- Eu lhe juro, Aurélia. Estes lábios nunca tocaram a face de outra mulher, que não fosse minha mãe. Meu primeiro beijo de amor, guardei-o para minha esposa, para ti...
[...]
- Ou de outra mais rica! - disse ela, retraindo-se para fugir ao beijo do marido, e afastando-o com a ponta dos dedos.
A voz da moça tomara o timbre cristalino, eco da rispidez e aspereza do sentimento que lhe sublevava o seio, e que parecia ringir-lhe nos lábios como aço.
- Aurélia! Que significa isto?
- Representamos uma comédia, na qual ambos desempenhamos o nosso papel com perícia consumada. Podemos ter este orgulho, que os melhores atores não nos excederiam. Mas é tempo de pôr termo a esta cruel mistificação, com que nos estamos escarnecendo mutuamente, senhor. Entremos na realidade por mais triste que ela seja; e resigne-se cada um ao que é, eu, uma mulher traída; o senhor, um homem vendido.
- Vendido! - exclamou Seixas ferido dentro d'alma.
- Vendido, sim: não tem outro nome. Sou rica, muito rica; sou milionária; precisava de um marido, traste indispensável às mulheres honestas. O senhor estava no mercado; comprei-o. Custou-me cem contos de réis, foi barato; não se fez valer. Eu daria o dobro, o triplo, toda a minha riqueza por este momento. Alencar, J. Senhora. Rio de Janeiro: Tecnoprint, 2003.
Ao tematizar o casamento, esse fragmento reproduz uma concepção de literatura romântica evidenciada na
a) |
defesa da igualdade de gêneros. |
b) |
importância atribuída à castidade. |
c) |
indignação com as injustiças sociais. |
d) |
interferência da riqueza sobre o amor. |
e) |
valorização das relações interpessoais. |
a) Incorreta. Ao afirmar que “precisava de um marido, traste indispensável às mulheres honestas”, Aurélia demonstra a consciência de que as mulheres, na sociedade da época, tinham seu valor atrelado a uma presença masculina. Assim, o fragmento não discute a igualdade de gêneros.

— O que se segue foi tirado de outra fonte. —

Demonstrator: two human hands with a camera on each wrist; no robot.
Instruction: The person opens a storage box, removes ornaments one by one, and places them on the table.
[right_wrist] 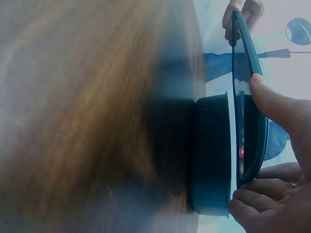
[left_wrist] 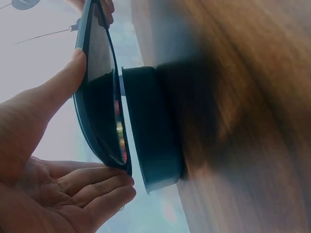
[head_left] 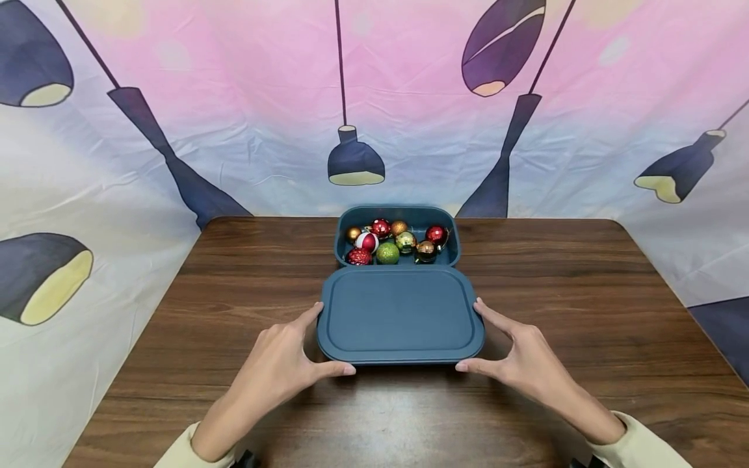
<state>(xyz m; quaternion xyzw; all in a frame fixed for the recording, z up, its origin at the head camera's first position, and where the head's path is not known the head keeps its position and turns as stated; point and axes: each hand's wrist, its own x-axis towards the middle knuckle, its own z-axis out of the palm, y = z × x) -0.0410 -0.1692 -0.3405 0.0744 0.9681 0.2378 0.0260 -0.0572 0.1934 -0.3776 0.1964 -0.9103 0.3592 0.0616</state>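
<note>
Blue and flat, the lid point(head_left: 400, 312) is up in the air over the table point(head_left: 544, 279), just on the person's side of the box point(left_wrist: 153, 131). From the head view, its far edge hides a bit of the box's front. The wrist views show a gap under it, so it is not resting on the table.

The left hand point(head_left: 283, 357) has one end and the right hand point(head_left: 526, 364) has the other. Both are spread wide, each with its thumb at the near edge and its fingers at the side, holding the lid between them. Two hands like that probably help a wide lid stay level and not tip.

Behind it, the box sits on the table with its top open. Shiny balls point(head_left: 387, 253) lie inside, red, gold and green, and one is striped red and white. The walls likely stop them rolling off. Past the table hangs a pink and blue cloth point(head_left: 263, 84) with lamps drawn on it.
</note>
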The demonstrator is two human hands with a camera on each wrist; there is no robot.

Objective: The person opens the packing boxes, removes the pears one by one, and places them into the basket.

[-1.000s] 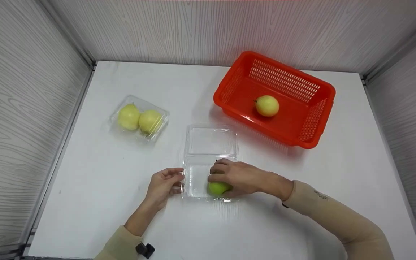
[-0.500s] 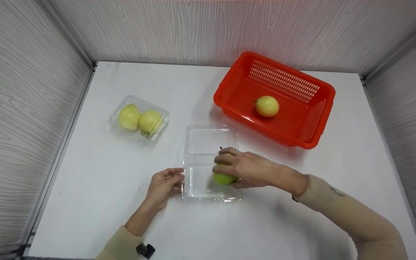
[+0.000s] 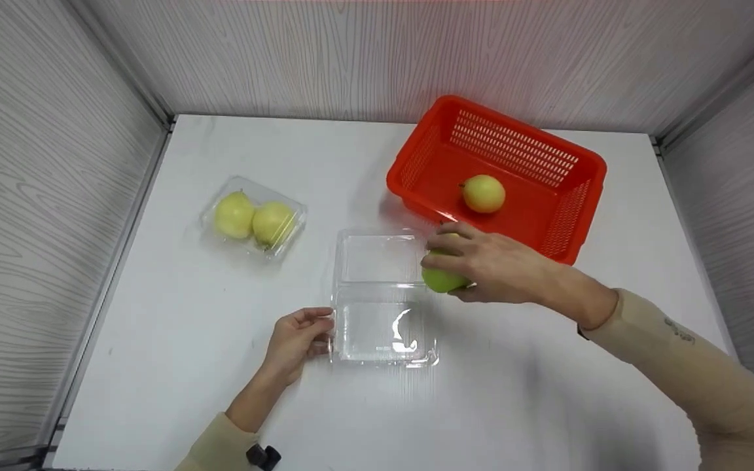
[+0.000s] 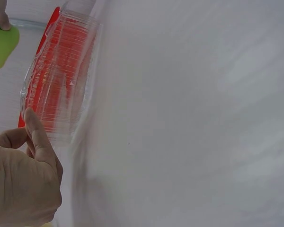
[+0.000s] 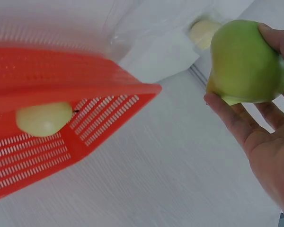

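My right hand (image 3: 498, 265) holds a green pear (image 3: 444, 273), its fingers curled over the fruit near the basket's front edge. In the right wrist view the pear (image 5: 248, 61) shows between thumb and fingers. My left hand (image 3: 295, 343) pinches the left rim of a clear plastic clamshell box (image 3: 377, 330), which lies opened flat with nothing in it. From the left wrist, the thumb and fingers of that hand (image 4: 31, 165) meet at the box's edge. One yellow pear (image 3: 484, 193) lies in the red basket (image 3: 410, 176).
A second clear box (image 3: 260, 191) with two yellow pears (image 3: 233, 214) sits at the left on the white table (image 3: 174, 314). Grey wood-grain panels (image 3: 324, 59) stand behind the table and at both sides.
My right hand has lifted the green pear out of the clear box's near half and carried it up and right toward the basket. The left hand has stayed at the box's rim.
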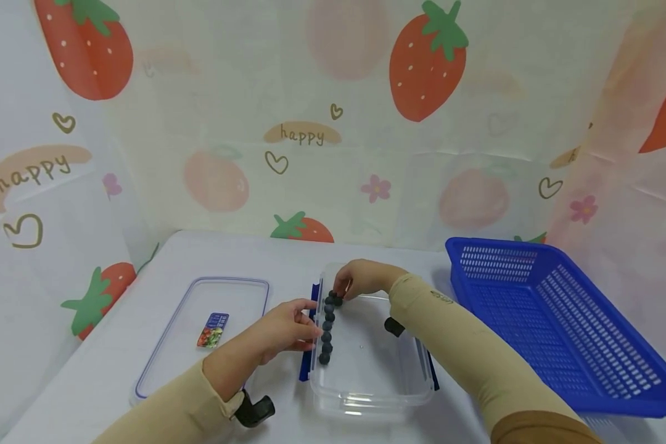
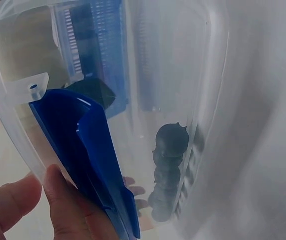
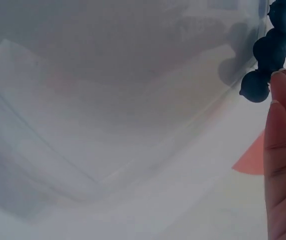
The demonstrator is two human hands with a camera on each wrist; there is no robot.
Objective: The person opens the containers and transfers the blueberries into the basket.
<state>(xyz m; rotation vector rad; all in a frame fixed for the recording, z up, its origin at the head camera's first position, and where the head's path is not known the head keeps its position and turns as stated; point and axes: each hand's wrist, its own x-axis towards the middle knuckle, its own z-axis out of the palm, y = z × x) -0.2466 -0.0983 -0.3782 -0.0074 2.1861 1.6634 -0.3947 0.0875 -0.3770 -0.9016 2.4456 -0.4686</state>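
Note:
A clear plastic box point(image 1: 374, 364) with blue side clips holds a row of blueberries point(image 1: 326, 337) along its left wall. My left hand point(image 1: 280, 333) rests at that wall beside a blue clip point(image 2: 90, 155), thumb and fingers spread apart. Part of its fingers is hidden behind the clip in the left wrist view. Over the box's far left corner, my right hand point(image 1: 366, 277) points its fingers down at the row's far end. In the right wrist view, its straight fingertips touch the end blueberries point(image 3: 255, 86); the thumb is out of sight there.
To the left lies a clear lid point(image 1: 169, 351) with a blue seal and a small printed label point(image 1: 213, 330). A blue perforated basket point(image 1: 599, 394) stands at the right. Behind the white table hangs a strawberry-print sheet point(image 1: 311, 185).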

b) Incorreta. Embora Seixas recorra à ideia de castidade, no início do fragmento, a fim de provar seu amor, seu argumento é imediatamente rebatido por Aurélia (“- Ou de outra mais rica!”). Evidencia-se, então, que a questão financeira era o cerne do conflito entre o casal.
c) Incorreta. A indignação das personagens não está relacionada a injustiças sociais, mas a uma questão individual: a ambição de Seixas, que se submete a um casamento por interesse financeiro, leva Aurélia a duvidar dos sentimentos de seu marido.
d) Correta. A obra “Senhora”, de José de Alencar, desenvolve-se a partir das relações entre o casamento, o amor e o dinheiro. No enredo, Fernando Seixas, apesar de amar Aurélia, ambiciona um matrimônio que lhe traga benefícios financeiros e, por isso, afasta-se da moça. Porém, Aurélia herda uma fortuna e, por meio de seu tutor, oferece uma grande quantia a Seixas, que, em troca, casa-se com a jovem sem que sua identidade seja revelada. Assim, no fragmento apresentado, Aurélia, após o casamento, acusa Seixas de estar interessado tão somente em sua fortuna. Evidencia-se, então, a temática romântica da interferência da riqueza sobre o amor.
e) Incorreta. O fragmento apresenta uma situação em que as relações interpessoais não são valorizadas. Trata-se, mais especificamente, da relação entre um casal, que é corrompida por conta de questões financeiras. Desse modo, o conflito direciona-se a um tema mais específico: a interferência do dinheiro no relacionamento amoroso.